When you file a claim, the insurer subtracts the compulsory deductible from the approved amount before making the payout. For example, if your approved claim is ₹10,000 and the compulsory deductible is ₹1,000, you'll receive ₹9,000 from the insurer. This directly reduces your reimbursement and should be factored into your financial planning.

Influence on Claim Approval Decision

Though the deductible doesn’t determine whether a claim is approved, it can impact your decision to file a claim at all. For minor damages that cost less than or close to the deductible amount, it may not be worth claiming.

Policyholder’s Out‑of‑Pocket Responsibility

Regardless of the size of the claim, you’re always required to pay the compulsory deductible.
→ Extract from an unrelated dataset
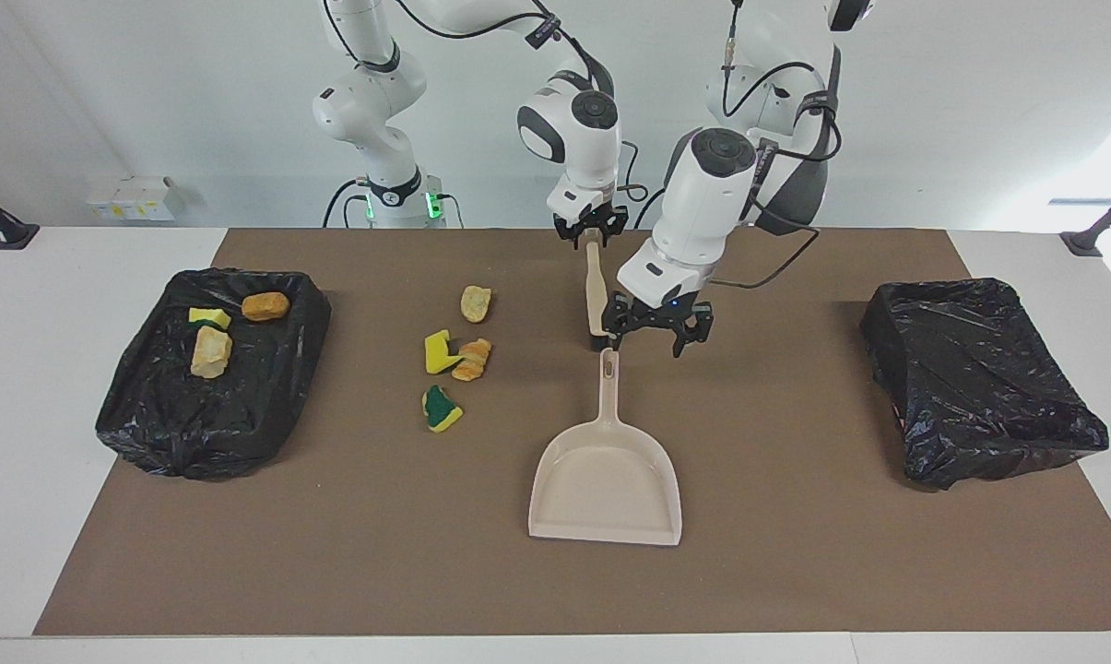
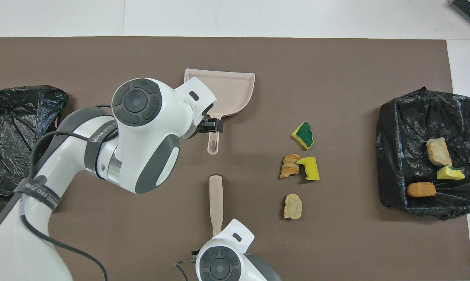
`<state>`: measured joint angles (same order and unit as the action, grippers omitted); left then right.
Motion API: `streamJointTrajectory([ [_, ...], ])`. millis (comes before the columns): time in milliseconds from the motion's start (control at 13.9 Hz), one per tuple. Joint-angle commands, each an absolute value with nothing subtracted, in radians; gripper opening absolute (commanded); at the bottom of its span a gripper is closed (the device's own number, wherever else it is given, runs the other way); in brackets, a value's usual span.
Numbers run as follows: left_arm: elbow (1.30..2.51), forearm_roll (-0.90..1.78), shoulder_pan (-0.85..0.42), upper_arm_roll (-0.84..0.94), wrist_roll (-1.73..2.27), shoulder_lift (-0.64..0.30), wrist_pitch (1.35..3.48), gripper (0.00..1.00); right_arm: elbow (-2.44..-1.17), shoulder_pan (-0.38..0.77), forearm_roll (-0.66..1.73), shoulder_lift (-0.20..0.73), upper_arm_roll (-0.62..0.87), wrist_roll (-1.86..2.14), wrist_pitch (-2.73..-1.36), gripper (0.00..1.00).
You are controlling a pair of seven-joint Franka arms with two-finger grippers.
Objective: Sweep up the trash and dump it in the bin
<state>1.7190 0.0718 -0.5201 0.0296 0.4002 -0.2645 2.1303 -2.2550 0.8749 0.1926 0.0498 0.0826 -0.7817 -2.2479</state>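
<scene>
The beige brush lies on the brown mat with its handle end toward the robots. My right gripper is down at that handle end. The beige dustpan lies flat, handle toward the brush. My left gripper hangs open just above the dustpan's handle end. Loose trash lies beside the brush toward the right arm's end: a tan lump, a yellow sponge, an orange lump and a green-yellow sponge.
A black-lined bin at the right arm's end holds an orange lump, a yellow sponge and a beige lump. A second black-lined bin sits at the left arm's end.
</scene>
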Motion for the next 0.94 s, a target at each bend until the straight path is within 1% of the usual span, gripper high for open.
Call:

This ensures that the policyholder shares some financial responsibility, promoting more careful vehicle usage and reducing frivolous claims.

How Does Deductible Affect Premium Calculation?

Understanding how deductibles influence your car insurance premium can help you make informed choices. While the compulsory deductible doesn’t impact what you pay upfront, choosing a voluntary deductible can reduce your premium—but also increases your financial responsibility during claims.

The IRDAI fixes compulsory deductible and:

  • Applies to all motor insurance policies.
  • Does not affect your premium.
  • It must be paid by the policyholder at the time of every claim.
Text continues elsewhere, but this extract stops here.